There's a (legitimate) company called Cloud-at-Cost that sells virtual machines for an (extremely cheap) one-time payment. However, users are encountering multiple problems:
After a year or so they suddenly tacked on a yearly fee and made users accept new terms with this fee included in order to access their VMs, even though this wasn't in the original contract.
The machines are frequently down and impossible to use.
The company is notoriously hard to reach and frequently closes tickets without even responding, and apparently if you initiate a chargeback for a service that was not rendered, they shut down your account altogether.
The question is, what can you legally do when dealing with such a merchant?

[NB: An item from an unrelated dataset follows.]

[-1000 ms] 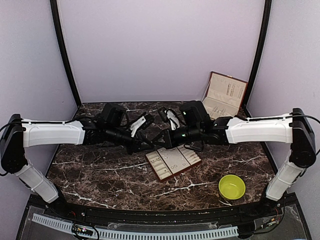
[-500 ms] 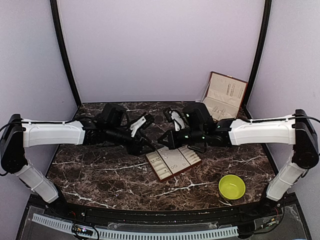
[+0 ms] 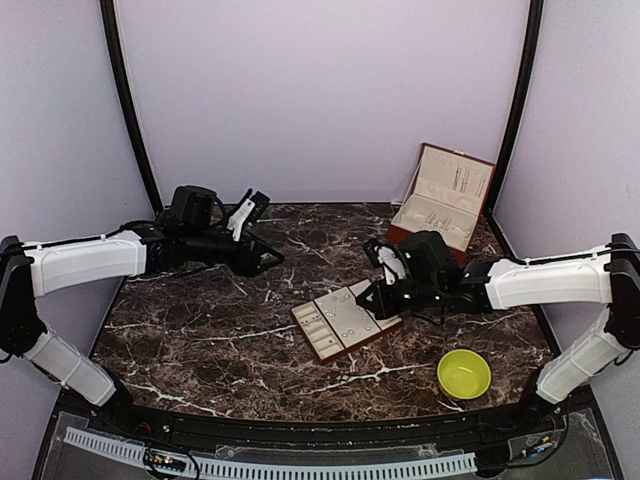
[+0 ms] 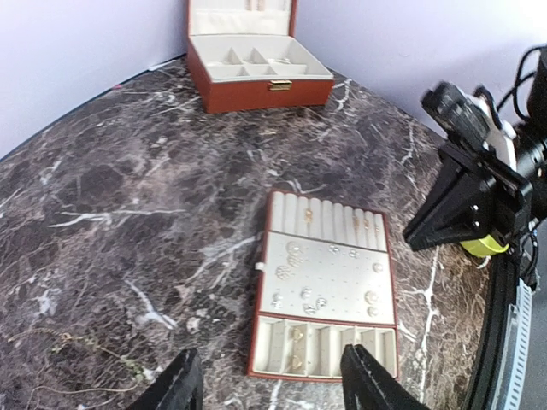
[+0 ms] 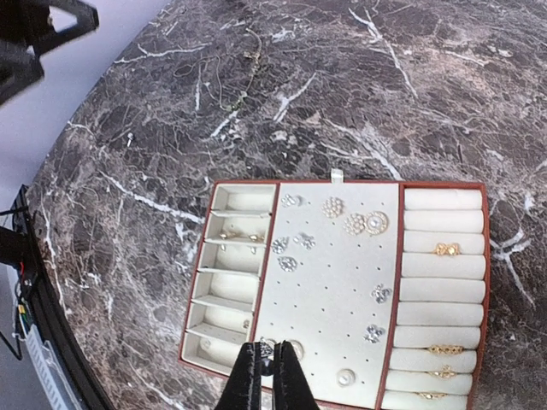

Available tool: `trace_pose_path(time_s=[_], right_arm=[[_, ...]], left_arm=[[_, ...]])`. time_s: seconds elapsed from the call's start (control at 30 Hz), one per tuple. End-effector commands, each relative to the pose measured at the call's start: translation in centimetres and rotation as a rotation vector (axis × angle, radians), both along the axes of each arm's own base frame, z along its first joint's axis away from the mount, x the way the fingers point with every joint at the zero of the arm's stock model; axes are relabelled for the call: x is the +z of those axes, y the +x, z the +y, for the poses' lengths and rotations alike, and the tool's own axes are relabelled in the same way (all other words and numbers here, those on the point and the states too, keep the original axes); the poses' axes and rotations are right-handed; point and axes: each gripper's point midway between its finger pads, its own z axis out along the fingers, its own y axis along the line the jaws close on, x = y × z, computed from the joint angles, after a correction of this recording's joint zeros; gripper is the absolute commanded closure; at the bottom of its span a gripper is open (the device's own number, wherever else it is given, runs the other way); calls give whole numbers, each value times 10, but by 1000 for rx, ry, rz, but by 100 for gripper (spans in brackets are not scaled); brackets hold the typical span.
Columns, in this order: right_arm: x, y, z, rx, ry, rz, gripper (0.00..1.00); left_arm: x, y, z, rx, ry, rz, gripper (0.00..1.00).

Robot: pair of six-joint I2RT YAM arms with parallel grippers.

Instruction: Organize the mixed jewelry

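The mixed jewelry [image 5: 367, 224] lay mostly in the cream-lined tray [image 5: 335, 177]. Small silvery and pearly studs were scattered over its perforated middle panel, a few gold rings [image 5: 444, 248] sat tucked between the padded rolls on one side, and a couple of tiny pieces rested in the narrow compartments on the other. A thin chain [image 5: 250, 64] lay loose on the dark marble table [image 3: 200, 340], well apart from the tray and towards the left rear (it showed only as a faint thread in both wrist views). The right gripper [image 5: 263, 367] hung low over the near edge of the stud panel with its fingers pressed together. A silvery speck sat right at their tips, but whether it was pinched or merely lying beneath them could not be told. From above, this gripper [image 3: 372, 298] stood at the tray's right end. The left gripper [image 3: 268, 260] was off by the back left of the table, clear of the tray, and its fingers [image 4: 184, 389] were spread wide with nothing between them. The reddish-brown box [image 3: 445, 200] stood open at the back right corner with its lid upright. The yellow-green bowl [image 3: 464, 373] sat near the front right, apart from the tray.
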Motion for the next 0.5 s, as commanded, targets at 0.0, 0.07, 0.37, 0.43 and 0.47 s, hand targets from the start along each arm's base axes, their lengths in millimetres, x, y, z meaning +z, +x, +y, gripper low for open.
trace_pose_path(time_s=[0.0,0.07,0.37,0.43,0.47], right_arm=[[-4,-1,-11,-1,-17,-57,97],[-12,-5,-13,9,-18,-49,96],[-36,-16,-11,43,-15,7,96],[-40,-17,-10,47,-14,11,96],[-41,-17,-9,47,-12,11,96]], left_arm=[[16,17,22,109,-19,-29,43],[16,21,27,129,-8,-40,42],[9,24,29,141,12,-33,42],[8,24,28,139,12,-29,42],[8,24,28,140,12,-30,42]])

Given that they promised a perpetual service for a fixed cost, but don't deliver and don't respond, and that they also forced you to accept new terms (which you had to do in order to access your data), can they be held responsible legally speaking?

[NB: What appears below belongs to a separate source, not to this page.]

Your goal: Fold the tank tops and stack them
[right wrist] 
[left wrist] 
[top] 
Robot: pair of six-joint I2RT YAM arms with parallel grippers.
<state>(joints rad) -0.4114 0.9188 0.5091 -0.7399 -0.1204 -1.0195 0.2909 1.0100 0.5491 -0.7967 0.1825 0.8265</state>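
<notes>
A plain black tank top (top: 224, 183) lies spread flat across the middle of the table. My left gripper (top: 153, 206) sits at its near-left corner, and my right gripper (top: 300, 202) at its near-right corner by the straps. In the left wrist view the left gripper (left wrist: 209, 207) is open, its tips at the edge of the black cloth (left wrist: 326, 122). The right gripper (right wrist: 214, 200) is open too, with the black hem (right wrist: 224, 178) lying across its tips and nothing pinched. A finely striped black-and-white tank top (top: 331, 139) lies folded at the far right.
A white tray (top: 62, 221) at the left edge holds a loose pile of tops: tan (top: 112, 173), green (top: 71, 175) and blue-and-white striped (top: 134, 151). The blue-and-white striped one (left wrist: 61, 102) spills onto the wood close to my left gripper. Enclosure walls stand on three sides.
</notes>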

Note that I'm not particularly asking about lawsuits here, I'm just wondering what the legal options options are in such as situation. For example, how would you initiate a chargeback for the one-time payments when the service is indefinite and you've already "partially" been rendered the service (but now you might be reasonably worried that they'll soon stop delivering on the other parts too)? Or maybe for the yearly fee you've "accepted" and paid, considering that you had no other choice and it was against your initial contract? Or if you did sue them, which portions of the fees can you reasonably be expected to claim as the damage, and which parts would already be services rendered? How would an arbitrator decide a case based on a fixed payment and indefinite contract?